WORK ITEM:
The records below are to be quoted in full; please keep every word exact.

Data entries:
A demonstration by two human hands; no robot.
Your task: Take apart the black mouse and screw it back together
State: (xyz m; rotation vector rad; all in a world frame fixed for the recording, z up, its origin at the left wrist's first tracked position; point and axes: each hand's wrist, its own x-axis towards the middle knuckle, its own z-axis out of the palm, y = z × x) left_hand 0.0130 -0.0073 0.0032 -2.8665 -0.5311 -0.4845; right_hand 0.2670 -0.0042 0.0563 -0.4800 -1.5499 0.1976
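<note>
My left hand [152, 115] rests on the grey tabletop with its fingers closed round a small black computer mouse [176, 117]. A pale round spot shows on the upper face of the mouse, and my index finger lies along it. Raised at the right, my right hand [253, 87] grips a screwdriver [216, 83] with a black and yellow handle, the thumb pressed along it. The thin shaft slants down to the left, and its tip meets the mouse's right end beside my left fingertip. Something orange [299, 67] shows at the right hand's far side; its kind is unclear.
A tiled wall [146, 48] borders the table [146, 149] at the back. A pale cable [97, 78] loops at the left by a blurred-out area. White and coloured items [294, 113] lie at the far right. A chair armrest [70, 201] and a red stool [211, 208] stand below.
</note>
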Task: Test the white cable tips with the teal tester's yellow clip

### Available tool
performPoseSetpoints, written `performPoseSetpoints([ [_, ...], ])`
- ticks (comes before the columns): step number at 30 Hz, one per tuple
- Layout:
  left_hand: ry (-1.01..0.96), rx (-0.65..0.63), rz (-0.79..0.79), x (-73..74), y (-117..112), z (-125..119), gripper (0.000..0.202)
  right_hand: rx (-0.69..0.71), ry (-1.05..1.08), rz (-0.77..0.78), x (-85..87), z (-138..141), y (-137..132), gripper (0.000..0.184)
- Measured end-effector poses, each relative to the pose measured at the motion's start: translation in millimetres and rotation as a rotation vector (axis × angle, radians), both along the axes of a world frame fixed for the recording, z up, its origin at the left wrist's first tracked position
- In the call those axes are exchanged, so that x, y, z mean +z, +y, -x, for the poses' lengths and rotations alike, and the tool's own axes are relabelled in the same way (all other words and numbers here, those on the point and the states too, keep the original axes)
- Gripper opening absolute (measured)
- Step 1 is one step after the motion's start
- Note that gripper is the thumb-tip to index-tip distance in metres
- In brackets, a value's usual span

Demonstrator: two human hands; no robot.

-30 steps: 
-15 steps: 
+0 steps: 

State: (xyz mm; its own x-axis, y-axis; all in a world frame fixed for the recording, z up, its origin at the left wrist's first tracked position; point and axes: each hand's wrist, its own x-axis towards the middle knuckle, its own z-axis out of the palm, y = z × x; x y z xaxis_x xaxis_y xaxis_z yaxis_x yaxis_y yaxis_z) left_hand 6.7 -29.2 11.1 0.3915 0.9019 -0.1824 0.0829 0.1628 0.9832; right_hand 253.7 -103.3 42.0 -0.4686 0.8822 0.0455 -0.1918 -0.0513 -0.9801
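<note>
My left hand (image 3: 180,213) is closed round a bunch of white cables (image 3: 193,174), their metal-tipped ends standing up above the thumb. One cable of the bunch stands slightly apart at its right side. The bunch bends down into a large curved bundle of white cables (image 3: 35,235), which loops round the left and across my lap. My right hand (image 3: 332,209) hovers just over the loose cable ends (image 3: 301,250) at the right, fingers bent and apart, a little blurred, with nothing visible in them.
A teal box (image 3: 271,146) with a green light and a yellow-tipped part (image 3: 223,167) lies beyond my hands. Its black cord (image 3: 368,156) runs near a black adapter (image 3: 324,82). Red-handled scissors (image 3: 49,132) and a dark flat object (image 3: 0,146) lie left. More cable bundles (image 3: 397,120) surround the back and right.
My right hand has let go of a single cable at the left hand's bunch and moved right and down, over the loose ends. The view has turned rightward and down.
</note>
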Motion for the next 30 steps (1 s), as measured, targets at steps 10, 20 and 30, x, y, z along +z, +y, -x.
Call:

ANSWER TO THE EXERCISE:
A demonstration by two human hands; no robot.
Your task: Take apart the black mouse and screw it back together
State: (xyz m; rotation vector rad; all in a world frame fixed for the recording, z up, its origin at the left wrist's first tracked position; point and axes: each hand's wrist, its own x-axis towards the middle knuckle, its own z-axis out of the palm, y = z × x) left_hand 0.0130 -0.0073 0.0032 -2.8665 -0.5311 -0.4845; right_hand 0.2670 -0.0042 0.0563 -0.4800 -1.5499 0.1976
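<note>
My left hand [152, 115] rests on the grey tabletop with its fingers closed round a small black computer mouse [176, 117]. A pale round spot shows on the upper face of the mouse, and my index finger lies along it. Raised at the right, my right hand [253, 87] grips a screwdriver [216, 83] with a black and yellow handle, the thumb pressed along it. The thin shaft slants down to the left, and its tip meets the mouse's right end beside my left fingertip. Something orange [299, 67] shows at the right hand's far side; its kind is unclear.
A tiled wall [146, 48] borders the table [146, 149] at the back. A pale cable [97, 78] loops at the left by a blurred-out area. White and coloured items [294, 113] lie at the far right. A chair armrest [70, 201] and a red stool [211, 208] stand below.
</note>
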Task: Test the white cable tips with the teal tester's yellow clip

### Available tool
performPoseSetpoints, written `performPoseSetpoints([ [_, ...], ])`
- ticks (comes before the columns): step number at 30 Hz, one per tuple
- Layout:
  left_hand: ry (-1.01..0.96), rx (-0.65..0.63), rz (-0.79..0.79), x (-73..74), y (-117..112), z (-125..119), gripper (0.000..0.202)
  right_hand: rx (-0.69..0.71), ry (-1.05..1.08), rz (-0.77..0.78), x (-85..87), z (-138..141), y (-137..132), gripper (0.000..0.184)
- Measured end-effector poses, each relative to the pose measured at the motion's start: translation in millimetres and rotation as a rotation vector (axis × angle, radians), both along the axes of a world frame fixed for the recording, z up, its origin at the left wrist's first tracked position
- In the call those axes are exchanged, so that x, y, z mean +z, +y, -x, for the poses' lengths and rotations alike, and the tool's own axes are relabelled in the same way (all other words and numbers here, those on the point and the states too, keep the original axes)
- Gripper opening absolute (measured)
- Step 1 is one step after the motion's start
- Note that gripper is the thumb-tip to index-tip distance in metres
- In brackets, a value's usual span

Demonstrator: two human hands; no robot.

-30 steps: 
-15 steps: 
+0 steps: 

State: (xyz mm; its own x-axis, y-axis; all in a world frame fixed for the recording, z up, its origin at the left wrist's first tracked position; point and axes: each hand's wrist, its own x-axis towards the middle knuckle, its own z-axis out of the palm, y = z × x; x y z xaxis_x xaxis_y xaxis_z yaxis_x yaxis_y yaxis_z) left_hand 6.7 -29.2 11.1 0.3915 0.9019 -0.1824 0.0829 0.1628 0.9832; right_hand 253.7 -103.3 42.0 -0.4686 0.8822 0.0455 -0.1918 -0.0513 -0.9801
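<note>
My left hand (image 3: 180,213) is closed round a bunch of white cables (image 3: 193,174), their metal-tipped ends standing up above the thumb. One cable of the bunch stands slightly apart at its right side. The bunch bends down into a large curved bundle of white cables (image 3: 35,235), which loops round the left and across my lap. My right hand (image 3: 332,209) hovers just over the loose cable ends (image 3: 301,250) at the right, fingers bent and apart, a little blurred, with nothing visible in them.
A teal box (image 3: 271,146) with a green light and a yellow-tipped part (image 3: 223,167) lies beyond my hands. Its black cord (image 3: 368,156) runs near a black adapter (image 3: 324,82). Red-handled scissors (image 3: 49,132) and a dark flat object (image 3: 0,146) lie left. More cable bundles (image 3: 397,120) surround the back and right.
My right hand has let go of a single cable at the left hand's bunch and moved right and down, over the loose ends. The view has turned rightward and down.
</note>
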Motion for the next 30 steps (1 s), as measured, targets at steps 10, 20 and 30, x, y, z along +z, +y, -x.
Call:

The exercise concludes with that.